Perhaps owning nothing in youth causes some people to hoard. Others grow up believing that the fewer objects which clutter up one’s life the better. I am that kind. My ideal architecture is Japanese traditional. When in my middle years I first entered a Japanese room, with no furniture beyond one sprig of bush clover in a bamboo container, I felt I had never seen a place that suited me more.
D’Arcy’s father and Uncle Charlie had promised to help us move.
‘Carry a few things, no worry. Help you get shipshape. Do anything for a mate.’
When we were packed I went over to fetch them. It was early afternoon. Sometime in the interim they had found some money, bought some grog, and were dancing together in the dim kitchen, reeling around skittishly, finickily avoiding the hole in the floor.
Charlie was making noises like a Jews’ harp; the father, half-delirious it seemed, had draped an old dress of his wife’s over his shoulders, its sleeves hanging down over the black singlet he invariably wore about the house.
‘We’re dancing the varsuvienne,’ he explained thickly.
‘Twing twang twong,’ added Charlie, unhanding his nose for a moment.
The two brothers had once had the beautiful silky wavy Irish hair, black as crows. For years now they had been shaving up the sides of their heads to hide the grey. Now they were two old Mohawks. The kids used to salute their father Frank with ‘How!’ which made him mad, flailing about but taking care not to touch them. Under all the nonsense and drunken flim-flam I believe he was gentle in
character.
It is a picture that has never left me - the unventilated, dusky kitchen which was lit only by a skylight so filthy it was merely a blackish square in the skillion roof -shadows listlessly lolling on the damp-stained walls, and the two men, two lost men, one sadder than the other, lurching together in some memory of their agile, light and outflowing youth, dancing the Valse de Vienne.
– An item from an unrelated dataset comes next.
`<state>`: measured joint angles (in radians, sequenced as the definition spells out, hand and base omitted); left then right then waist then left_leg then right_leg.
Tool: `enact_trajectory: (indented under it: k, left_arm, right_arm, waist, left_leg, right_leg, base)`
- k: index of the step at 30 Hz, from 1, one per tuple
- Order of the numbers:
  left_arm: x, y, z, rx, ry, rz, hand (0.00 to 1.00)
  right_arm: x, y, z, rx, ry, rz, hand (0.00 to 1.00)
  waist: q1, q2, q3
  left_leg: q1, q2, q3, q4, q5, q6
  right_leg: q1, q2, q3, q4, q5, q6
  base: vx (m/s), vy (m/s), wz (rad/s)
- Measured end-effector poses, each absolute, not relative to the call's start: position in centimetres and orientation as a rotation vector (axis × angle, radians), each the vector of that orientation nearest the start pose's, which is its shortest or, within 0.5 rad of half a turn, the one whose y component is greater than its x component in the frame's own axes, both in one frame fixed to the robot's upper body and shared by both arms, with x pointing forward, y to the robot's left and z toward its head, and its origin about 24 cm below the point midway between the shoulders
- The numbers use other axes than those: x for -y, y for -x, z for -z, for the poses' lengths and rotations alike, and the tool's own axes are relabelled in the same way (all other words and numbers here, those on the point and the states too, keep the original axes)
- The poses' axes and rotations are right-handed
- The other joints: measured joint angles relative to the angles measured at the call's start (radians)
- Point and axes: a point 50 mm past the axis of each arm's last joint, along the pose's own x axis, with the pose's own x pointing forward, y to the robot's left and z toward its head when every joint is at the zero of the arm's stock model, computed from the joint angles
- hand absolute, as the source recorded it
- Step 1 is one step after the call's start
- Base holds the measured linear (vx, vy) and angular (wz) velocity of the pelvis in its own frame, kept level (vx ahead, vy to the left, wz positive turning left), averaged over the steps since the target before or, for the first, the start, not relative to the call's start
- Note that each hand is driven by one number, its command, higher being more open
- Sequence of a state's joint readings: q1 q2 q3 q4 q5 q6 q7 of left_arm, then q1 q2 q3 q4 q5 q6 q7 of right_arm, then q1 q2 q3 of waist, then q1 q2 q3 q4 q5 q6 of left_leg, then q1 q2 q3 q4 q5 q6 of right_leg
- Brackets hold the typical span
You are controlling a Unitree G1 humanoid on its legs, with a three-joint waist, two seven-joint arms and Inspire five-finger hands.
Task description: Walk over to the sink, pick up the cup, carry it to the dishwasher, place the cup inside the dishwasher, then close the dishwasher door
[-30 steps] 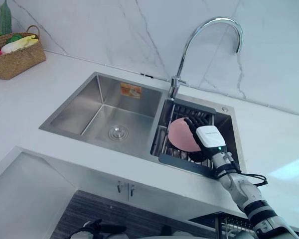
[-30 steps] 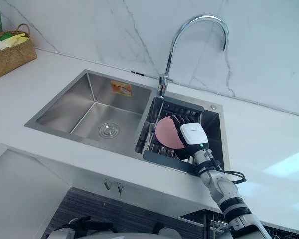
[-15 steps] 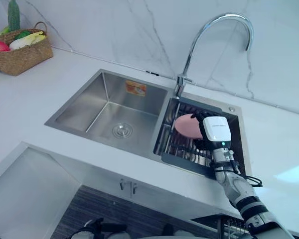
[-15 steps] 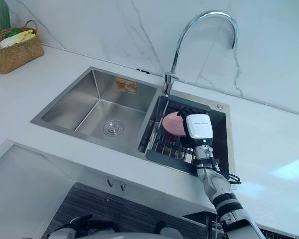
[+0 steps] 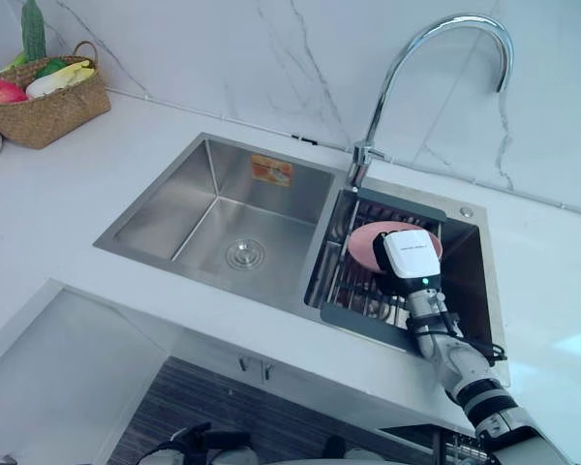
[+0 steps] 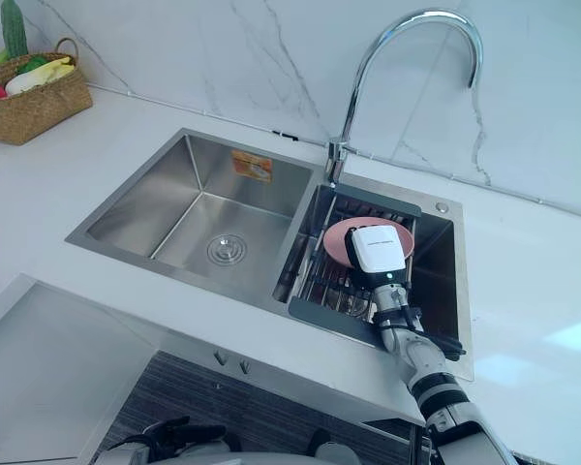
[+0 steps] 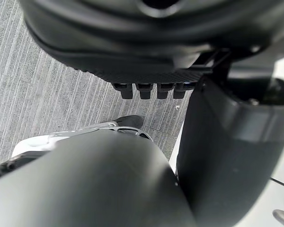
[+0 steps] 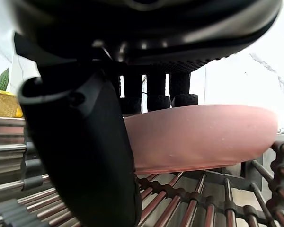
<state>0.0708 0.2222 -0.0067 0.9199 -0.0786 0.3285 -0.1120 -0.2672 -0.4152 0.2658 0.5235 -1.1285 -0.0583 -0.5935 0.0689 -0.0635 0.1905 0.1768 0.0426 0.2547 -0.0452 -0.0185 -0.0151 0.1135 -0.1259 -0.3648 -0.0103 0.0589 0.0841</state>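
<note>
A pink cup [image 5: 366, 240] sits in the dark drain rack [image 5: 360, 293] of the sink's right basin. My right hand [image 5: 410, 258] is over it from the near side. In the right wrist view its fingers [image 8: 156, 101] curl over the cup's far rim and the thumb [image 8: 85, 156] presses the near wall of the pink cup [image 8: 203, 137], so the hand is shut on the cup. The cup's base is just above the rack bars. My left hand [image 7: 132, 42] hangs low over the grey floor with its fingers [image 7: 151, 90] straight.
The steel left basin [image 5: 223, 213] with its drain lies beside the rack. A tall curved tap [image 5: 407, 68] stands behind the right basin. A woven basket [image 5: 44, 97] of vegetables is on the white counter [image 5: 97, 165] at the far left.
My right hand's fingers have curled shut on the pink cup, which has turned from facing the camera to rim up. The camera has shifted slightly.
</note>
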Motion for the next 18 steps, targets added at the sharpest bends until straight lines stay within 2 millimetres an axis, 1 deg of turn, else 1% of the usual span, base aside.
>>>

‘I missed me step somewhere,’ Frank used to say of his life, sitting by himself, crying over tattered letters, writing a good deal in his handsome old-fashioned handwriting -anecdotes of his young days, hoping his son would use them in a story and all would not be completely lost. He reminded me of the workman in Lord Dunsany’s story, who, falling from a high building, tried to scratch his name on the scaffolding as he fell. Frank Niland, intelligent as he was, knew that he had thrown away his life; his only hope that he might be remembered lay in his son.
‘I had a huckaback weskit, cream it was, with little cornelian buttons cut on the cross so they shone. And a tan billycock hat, seven inches high. Wasn’t I the darling of the girls, Charlie, me in me billycock hat?’
‘Twing twang twong,’ uttered Charlie dreamily.
Returning to Mrs Cardy’s house, I told my husband that we’d have no help from his father and his uncle that day.
‘Ah, they’re a pair of poor bedevilled bastards,’ was all he said.
The Hing family farewelled us with a fusillade of firecrackers, and the old grandmother pressed into my hand a little pot of green ointment. From her gestures I gathered that it was to increase my breast milk. She had often ruefully shaken her head over Anne’s fragility. Certainly, my baby wasn’t a patch on Winston Churchill Hing.